Small cell lung cancer (SCLC) accounts for 14 percent of all lung cancers and is often rapidly resistant to chemotherapy resulting in poor clinical outcomes. Treatment has changed little for decades, but a study at The University of Texas MD Anderson Cancer Center offers a potential explanation for why the disease becomes chemoresistant, and a possible avenue to explore new diagnostic approaches.
Findings from the study were presented today, at the American Association for Cancer Research Annual Meeting 2018 in Chicago by Allison Stewart, Ph.D., Research Scientist in Thoracic Head & Neck Medical Oncology.
“There have been few therapeutic advances in the past 30 years and platinum-based chemotherapy remains the standard of care. As a result, five-year survival is less than 7 percent across all stages,” said Lauren Byers, M.D., associate professor of Thoracic Head & Neck Medical Oncology, and the study’s principle investigator. “Most patients respond well to platinum chemotherapy initially, but relapse within a few months. There are no highly effective second-line therapies.”
The challenge in studying why and how SCLC chemoresistance occurs is due to the fact that most patients do not undergo another biopsy or surgery at the time of cancer recurrence. This leaves investigators like Byers and Stewart with few SCLC samples with which to conduct genomic and biomarker analyses of drug-resistant tumors.
To overcome the lack of SCLC samples, the team developed novel disease models by isolating circulating tumor cells from a simple blood draw. The cells, placed under the mouse’s skin, develop tumors representative of the patient from whom they were derived. These SCLC models, called circulating tumor cell-derived xenografts (CDX), are unique to each patient and provide an opportunity to assess treatment response to novel targeted therapies, as well as changes that may occur in response to therapy.

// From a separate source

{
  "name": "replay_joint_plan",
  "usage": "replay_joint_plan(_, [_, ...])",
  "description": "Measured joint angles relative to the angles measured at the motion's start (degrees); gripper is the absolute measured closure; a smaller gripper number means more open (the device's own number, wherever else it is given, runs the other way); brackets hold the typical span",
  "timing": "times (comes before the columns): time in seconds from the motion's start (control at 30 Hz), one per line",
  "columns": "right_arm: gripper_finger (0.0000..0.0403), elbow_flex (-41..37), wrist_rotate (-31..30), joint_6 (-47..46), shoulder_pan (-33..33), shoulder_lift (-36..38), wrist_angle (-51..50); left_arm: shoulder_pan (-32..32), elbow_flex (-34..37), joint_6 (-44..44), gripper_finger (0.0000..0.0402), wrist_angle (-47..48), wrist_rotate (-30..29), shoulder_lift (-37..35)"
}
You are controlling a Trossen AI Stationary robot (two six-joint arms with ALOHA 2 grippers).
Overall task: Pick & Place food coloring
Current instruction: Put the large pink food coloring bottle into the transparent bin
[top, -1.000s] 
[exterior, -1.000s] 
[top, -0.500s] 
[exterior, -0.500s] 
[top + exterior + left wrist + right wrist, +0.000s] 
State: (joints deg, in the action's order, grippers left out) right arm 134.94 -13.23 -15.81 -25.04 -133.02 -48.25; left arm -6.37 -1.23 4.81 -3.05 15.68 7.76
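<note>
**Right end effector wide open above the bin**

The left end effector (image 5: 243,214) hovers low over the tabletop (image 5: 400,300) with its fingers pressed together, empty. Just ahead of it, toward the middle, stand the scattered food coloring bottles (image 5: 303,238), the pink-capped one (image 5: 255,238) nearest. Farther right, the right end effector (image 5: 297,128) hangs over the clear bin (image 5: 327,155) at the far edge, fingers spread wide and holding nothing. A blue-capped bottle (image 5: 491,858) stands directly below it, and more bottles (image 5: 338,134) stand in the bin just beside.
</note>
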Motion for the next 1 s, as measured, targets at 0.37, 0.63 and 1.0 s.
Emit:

“We hypothesize that differences in gene and protein expression between tumor cells, called intratumoral heterogeneity, contribute to the rapid development of platinum chemotherapy resistance,” said Stewart. “This means that there are likely multiple cell populations in SCLC patients who have not yet been treated. Some of those cells may be killed by chemotherapy but others will not. These resistant cells then continue to grow and prevent further response to treatment.”